## Input for this task
=======
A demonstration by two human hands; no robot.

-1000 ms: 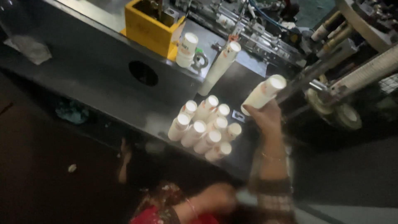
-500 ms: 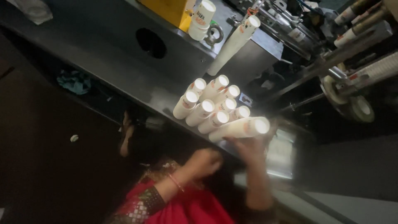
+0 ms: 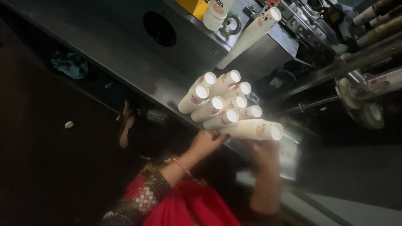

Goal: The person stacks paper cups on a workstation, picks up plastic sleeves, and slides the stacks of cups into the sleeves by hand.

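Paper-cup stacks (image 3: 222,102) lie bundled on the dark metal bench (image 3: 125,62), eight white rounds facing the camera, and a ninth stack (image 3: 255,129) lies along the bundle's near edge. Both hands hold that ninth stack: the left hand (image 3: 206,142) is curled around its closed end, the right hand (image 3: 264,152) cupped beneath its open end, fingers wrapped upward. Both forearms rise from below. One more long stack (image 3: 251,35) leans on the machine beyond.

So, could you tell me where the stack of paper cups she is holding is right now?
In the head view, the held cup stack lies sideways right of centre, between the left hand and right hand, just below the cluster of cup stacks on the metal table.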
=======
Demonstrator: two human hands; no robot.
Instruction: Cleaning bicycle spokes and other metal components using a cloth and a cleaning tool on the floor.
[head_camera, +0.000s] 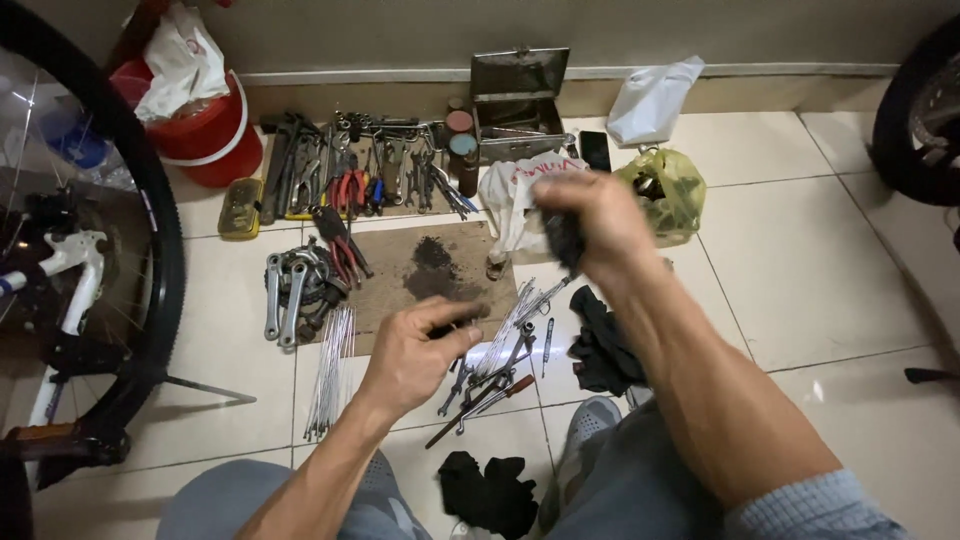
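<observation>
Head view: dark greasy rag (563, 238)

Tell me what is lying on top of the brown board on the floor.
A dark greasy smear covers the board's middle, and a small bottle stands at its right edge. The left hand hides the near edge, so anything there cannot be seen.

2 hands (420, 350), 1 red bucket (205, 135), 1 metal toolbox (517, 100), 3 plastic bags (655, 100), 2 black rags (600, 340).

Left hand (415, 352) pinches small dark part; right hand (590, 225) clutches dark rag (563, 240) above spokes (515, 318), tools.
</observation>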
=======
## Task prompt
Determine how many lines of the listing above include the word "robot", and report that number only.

## Response for this exercise
2